Jon Bergmann (11:47):
I've used my, you know, professional judgment about what I think is important and essential versus what isn't. Another chemistry teacher might disagree with me on that, but that's how I'm distinguishing. And then when they take the assessment, which by the way has to be sort of designed ahead of time, I'm getting ahead of myself, then, then the students know which one they're gonna take. And then that way I can really meet the needs of my advanced students and not just my students who need to, you know, sort of just get by. So I mean, I'm rambling here, but one of the things I discovered in my research for mastery learning, and I've experienced this too, but when I read it, it was just like, well, this big like, ooh, light bulb moment was that mastery learning lurks works best. This research says for students who struggle or who are, you know, kind of average students, but it hasn't really shown great effectiveness for advanced learners.
Jon Bergmann (12:39):
That was my experience because what level do you expect them to master? You can't pick such a high level, nobody can reach it. And so I shot for kind of a medium high range and I got everybody to pass all their tests. That was awesome. But then again, in doing research for the book, and I talked to two teachers in particular and they basically gave me the idea of this, creating these three levels of assessments.

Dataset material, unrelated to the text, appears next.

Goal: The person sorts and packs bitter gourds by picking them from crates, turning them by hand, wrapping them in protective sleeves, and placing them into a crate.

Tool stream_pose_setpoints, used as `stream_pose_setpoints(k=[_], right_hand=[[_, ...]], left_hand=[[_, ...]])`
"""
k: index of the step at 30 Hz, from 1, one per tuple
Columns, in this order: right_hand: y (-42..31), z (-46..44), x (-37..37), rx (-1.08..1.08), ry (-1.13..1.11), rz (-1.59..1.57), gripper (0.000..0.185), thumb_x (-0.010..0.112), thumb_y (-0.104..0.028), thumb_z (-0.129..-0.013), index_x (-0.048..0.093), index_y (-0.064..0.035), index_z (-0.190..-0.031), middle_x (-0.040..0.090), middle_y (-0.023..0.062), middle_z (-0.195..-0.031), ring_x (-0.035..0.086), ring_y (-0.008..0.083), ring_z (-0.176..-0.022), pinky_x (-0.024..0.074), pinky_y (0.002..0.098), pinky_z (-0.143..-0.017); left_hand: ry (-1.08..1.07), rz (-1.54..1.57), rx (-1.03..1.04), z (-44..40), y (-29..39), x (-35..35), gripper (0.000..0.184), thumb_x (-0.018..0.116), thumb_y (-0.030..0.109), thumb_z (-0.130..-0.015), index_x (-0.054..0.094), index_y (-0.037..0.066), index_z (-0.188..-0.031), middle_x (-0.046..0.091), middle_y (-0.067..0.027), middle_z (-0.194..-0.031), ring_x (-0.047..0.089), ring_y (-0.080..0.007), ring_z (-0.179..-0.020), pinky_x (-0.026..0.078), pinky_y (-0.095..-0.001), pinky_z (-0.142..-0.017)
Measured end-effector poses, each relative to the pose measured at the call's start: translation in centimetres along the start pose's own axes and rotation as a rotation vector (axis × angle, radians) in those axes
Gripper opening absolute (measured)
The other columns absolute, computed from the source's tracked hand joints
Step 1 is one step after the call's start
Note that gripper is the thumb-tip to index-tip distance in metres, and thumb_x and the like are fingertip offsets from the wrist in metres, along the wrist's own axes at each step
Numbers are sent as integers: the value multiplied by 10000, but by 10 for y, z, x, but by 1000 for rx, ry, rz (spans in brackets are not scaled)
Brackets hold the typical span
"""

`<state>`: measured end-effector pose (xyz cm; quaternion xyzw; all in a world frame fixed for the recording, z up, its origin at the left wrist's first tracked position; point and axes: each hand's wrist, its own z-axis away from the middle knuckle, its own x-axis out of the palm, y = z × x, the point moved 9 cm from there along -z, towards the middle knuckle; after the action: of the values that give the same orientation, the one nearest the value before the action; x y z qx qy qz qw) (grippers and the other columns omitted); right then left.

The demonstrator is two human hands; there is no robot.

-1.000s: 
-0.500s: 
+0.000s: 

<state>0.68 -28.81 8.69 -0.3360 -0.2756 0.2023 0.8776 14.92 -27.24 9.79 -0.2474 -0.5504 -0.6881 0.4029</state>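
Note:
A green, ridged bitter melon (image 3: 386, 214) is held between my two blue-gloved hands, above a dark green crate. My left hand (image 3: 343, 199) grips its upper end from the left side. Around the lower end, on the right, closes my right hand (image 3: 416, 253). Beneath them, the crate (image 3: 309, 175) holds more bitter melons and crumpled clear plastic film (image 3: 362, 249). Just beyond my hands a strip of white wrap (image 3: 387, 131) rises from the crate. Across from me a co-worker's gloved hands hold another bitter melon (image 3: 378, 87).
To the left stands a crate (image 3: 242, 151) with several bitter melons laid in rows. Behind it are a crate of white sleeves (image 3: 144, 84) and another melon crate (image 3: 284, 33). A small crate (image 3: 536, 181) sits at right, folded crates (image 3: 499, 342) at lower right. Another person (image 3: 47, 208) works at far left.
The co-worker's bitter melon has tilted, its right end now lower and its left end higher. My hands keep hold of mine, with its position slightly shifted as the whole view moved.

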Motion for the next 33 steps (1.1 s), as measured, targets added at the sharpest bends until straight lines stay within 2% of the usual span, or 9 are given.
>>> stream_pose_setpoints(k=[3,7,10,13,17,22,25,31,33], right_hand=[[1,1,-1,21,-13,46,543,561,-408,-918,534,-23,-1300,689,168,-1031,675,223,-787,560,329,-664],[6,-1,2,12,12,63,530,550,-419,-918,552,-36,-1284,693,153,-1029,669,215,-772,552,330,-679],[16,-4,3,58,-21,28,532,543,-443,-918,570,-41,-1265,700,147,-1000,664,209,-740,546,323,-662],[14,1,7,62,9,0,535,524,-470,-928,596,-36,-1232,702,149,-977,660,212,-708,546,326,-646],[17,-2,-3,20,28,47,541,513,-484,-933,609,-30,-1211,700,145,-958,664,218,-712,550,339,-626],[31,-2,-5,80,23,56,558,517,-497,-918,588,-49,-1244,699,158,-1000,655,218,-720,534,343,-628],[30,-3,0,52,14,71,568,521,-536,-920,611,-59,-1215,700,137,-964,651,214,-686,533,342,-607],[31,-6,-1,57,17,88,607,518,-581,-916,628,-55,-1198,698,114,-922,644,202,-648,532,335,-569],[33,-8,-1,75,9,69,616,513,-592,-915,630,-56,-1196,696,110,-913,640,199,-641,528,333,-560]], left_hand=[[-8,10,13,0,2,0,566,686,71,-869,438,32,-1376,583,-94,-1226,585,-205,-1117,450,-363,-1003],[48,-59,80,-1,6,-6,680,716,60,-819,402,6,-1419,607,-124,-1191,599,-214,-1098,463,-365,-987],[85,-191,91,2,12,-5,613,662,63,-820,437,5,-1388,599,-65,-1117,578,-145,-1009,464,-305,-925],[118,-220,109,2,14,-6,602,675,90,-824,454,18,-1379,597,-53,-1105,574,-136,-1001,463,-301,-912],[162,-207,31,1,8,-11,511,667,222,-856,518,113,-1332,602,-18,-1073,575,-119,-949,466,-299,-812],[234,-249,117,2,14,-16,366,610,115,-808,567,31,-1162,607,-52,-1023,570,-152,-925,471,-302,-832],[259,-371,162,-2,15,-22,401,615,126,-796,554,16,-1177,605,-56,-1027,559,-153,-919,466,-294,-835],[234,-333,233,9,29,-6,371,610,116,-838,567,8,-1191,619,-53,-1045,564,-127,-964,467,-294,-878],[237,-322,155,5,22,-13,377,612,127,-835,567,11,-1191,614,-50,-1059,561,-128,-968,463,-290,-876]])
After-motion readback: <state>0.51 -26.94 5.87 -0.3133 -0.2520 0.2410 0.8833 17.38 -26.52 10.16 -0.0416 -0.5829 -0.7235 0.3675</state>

And that's, that's how I can now, I can now really have advanced topics for the students who are ready for it. And I feel like I'm really helping and meet those kids these last two years since I've been doing this. The book came out, you know, just a week ago or whatever, but last year I was trialing everything that I, I had learned, you know, tweaking it and whatnot and, and it, it, this is so much better than my old mastery class. So
I gotta say, Jo, what you were talking about there in terms of like the effect that it has and the impact it has on those higher students. So, well, I tend to see a lot when we are looking at, you know, strategies that have an impact on our students and how much they're learning, that often talks about how things are way more beneficial, generally speaking for the ones who are struggling, who are at the bottom. And for me, I think that's partly because they actually have more room to improve. Like if you're going from only knowing 20% of a topic to their knowing 70% of the topic, like you've improved massively, but you, if you're already at 75%, you don't have that far to go. So you can't get the same kind of impact. And so the question then is, even if I'm not, like, it looks like what you are doing with your scaffolding of three different levels is you're actually allowing students not to cover the content faster, but actually to instead go deeper with the content.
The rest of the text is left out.